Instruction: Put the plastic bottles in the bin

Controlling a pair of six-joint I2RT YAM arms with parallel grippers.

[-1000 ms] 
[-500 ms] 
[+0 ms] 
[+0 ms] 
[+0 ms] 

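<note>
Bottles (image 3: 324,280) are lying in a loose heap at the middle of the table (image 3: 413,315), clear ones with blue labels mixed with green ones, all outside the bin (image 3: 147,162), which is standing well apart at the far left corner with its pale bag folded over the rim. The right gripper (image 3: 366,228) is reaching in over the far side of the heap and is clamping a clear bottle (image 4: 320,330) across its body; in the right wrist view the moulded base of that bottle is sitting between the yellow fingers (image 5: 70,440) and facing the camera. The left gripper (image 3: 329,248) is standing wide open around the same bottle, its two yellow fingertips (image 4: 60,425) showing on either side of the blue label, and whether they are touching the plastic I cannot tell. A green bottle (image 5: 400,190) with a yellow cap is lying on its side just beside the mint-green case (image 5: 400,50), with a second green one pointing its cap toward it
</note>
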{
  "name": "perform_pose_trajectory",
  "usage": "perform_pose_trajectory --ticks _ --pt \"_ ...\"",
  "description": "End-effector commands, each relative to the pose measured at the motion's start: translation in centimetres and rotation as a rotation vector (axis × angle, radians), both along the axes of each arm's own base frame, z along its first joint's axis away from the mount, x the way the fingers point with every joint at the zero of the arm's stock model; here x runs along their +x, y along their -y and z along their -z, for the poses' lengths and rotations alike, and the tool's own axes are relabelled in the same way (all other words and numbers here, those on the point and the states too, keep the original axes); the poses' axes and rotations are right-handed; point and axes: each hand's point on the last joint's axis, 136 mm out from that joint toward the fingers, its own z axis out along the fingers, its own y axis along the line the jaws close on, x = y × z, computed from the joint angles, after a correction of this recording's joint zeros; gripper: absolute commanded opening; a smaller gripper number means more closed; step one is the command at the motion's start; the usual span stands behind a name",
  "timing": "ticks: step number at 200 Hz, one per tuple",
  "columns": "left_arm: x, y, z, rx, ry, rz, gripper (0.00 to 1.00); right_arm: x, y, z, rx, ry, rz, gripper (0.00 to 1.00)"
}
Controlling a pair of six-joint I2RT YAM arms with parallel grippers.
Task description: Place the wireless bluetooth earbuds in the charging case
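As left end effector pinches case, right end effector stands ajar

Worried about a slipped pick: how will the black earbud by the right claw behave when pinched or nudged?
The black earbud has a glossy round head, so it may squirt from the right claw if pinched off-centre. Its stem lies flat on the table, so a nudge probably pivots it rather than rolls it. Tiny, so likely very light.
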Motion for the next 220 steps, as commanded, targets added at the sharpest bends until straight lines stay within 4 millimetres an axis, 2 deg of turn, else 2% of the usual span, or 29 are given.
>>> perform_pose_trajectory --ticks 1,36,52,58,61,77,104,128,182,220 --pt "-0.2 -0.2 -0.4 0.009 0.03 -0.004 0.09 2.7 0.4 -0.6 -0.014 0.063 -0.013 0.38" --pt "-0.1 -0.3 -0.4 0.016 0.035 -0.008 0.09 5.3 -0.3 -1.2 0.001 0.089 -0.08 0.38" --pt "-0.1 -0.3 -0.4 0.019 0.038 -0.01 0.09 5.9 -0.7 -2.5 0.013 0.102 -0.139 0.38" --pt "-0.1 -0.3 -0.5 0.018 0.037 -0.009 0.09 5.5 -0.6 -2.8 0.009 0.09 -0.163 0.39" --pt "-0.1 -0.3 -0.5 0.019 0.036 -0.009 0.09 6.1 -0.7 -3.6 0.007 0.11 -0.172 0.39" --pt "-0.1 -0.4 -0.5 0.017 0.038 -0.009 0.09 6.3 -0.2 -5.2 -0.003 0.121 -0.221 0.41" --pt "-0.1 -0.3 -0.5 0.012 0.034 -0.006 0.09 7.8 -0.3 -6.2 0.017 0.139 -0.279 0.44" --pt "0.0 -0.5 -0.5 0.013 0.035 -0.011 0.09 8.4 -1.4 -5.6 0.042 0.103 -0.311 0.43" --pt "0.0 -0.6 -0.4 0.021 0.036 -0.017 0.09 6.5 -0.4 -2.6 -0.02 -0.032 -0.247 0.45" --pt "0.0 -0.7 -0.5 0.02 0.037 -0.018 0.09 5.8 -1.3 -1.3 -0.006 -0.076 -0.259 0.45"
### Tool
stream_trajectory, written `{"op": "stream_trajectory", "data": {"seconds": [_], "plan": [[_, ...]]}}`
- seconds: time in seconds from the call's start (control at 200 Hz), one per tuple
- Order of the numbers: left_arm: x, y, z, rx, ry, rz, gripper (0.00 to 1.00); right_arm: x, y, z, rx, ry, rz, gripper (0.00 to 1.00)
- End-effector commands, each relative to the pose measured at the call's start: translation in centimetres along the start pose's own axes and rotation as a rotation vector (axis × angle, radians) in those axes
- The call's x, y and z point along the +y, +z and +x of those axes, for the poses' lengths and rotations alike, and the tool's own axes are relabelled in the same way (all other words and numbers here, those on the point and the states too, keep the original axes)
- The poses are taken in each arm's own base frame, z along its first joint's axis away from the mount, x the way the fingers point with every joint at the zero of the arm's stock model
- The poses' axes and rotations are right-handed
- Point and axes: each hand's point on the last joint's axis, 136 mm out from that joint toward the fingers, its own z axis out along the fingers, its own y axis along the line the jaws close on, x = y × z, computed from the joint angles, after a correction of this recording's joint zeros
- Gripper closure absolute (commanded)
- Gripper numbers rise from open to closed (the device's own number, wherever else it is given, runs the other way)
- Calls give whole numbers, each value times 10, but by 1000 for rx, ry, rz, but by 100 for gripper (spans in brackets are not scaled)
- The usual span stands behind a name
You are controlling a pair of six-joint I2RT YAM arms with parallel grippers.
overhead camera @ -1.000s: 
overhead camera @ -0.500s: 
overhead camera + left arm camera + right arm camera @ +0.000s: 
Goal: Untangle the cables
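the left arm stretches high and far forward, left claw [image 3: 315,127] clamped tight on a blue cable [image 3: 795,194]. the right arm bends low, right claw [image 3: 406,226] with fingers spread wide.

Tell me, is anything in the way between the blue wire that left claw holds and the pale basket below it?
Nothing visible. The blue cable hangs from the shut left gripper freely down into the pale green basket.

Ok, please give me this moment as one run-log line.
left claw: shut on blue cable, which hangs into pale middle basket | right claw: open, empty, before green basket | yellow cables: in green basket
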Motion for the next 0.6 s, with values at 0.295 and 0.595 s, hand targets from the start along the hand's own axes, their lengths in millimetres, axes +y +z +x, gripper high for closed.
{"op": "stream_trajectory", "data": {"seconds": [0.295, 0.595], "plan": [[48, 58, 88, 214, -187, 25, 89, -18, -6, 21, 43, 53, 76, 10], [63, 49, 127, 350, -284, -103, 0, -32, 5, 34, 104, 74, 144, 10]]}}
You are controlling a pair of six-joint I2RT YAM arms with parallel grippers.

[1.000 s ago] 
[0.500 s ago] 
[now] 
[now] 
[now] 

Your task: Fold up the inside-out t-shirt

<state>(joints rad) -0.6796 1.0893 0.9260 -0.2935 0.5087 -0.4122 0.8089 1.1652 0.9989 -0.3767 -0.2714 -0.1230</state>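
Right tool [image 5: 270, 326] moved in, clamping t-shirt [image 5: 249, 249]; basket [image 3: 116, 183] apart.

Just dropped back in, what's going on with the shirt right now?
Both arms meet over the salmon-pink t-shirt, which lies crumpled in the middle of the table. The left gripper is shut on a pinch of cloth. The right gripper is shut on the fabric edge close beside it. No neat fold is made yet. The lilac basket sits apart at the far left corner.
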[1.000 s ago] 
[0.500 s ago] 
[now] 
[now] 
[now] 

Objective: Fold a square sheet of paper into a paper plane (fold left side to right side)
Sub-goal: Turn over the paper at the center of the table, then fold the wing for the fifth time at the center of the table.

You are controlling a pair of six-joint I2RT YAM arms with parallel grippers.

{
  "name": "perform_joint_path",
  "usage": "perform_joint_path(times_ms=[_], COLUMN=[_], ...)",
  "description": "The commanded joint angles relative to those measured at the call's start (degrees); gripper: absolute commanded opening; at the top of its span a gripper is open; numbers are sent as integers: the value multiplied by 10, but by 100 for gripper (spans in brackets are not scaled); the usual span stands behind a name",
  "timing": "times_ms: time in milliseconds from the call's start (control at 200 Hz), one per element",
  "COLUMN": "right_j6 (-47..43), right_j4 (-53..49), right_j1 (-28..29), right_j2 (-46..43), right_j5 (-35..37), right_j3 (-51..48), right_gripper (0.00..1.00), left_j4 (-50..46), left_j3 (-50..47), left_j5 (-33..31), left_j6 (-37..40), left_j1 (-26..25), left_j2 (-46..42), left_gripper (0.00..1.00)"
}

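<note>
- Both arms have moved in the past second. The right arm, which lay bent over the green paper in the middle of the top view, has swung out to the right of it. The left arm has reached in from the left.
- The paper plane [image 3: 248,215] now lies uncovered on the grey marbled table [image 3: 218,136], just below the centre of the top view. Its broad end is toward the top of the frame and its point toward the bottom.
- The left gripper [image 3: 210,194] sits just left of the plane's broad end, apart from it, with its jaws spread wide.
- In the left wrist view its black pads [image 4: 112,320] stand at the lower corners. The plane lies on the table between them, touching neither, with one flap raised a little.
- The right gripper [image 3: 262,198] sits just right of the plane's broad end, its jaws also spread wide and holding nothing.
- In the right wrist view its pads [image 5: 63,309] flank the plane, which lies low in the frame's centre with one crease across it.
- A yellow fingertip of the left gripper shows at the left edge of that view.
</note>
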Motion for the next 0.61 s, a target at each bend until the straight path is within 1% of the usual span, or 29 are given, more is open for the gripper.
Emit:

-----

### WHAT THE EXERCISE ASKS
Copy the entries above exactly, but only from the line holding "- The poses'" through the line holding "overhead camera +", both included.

### EXPECTED ANSWER
- The poses' axes and rotations are right-handed
- Point and axes: each hand's point on the last joint's axis, 136 mm out from that joint toward the fingers, its own z axis out along the fingers, its own y axis along the line the jaws close on, x = y × z, computed from the joint angles, after a correction of this recording's joint zeros
- Gripper closure absolute (commanded)
- Gripper numbers rise from open to closed (the device's own number, wherever else it is given, runs the other way)
- Calls give whole numbers, each value times 10, but by 1000 for rx, ry, rz, but by 100 for gripper (spans in brackets are not scaled)
- The usual span stands behind a name
You are controlling a pair of six-joint I2RT YAM arms with parallel grippers.
overhead camera @ -1.000s: 
overhead camera @ -0.500s: 
overhead camera + left arm camera + right arm camera @ +0.000s: 

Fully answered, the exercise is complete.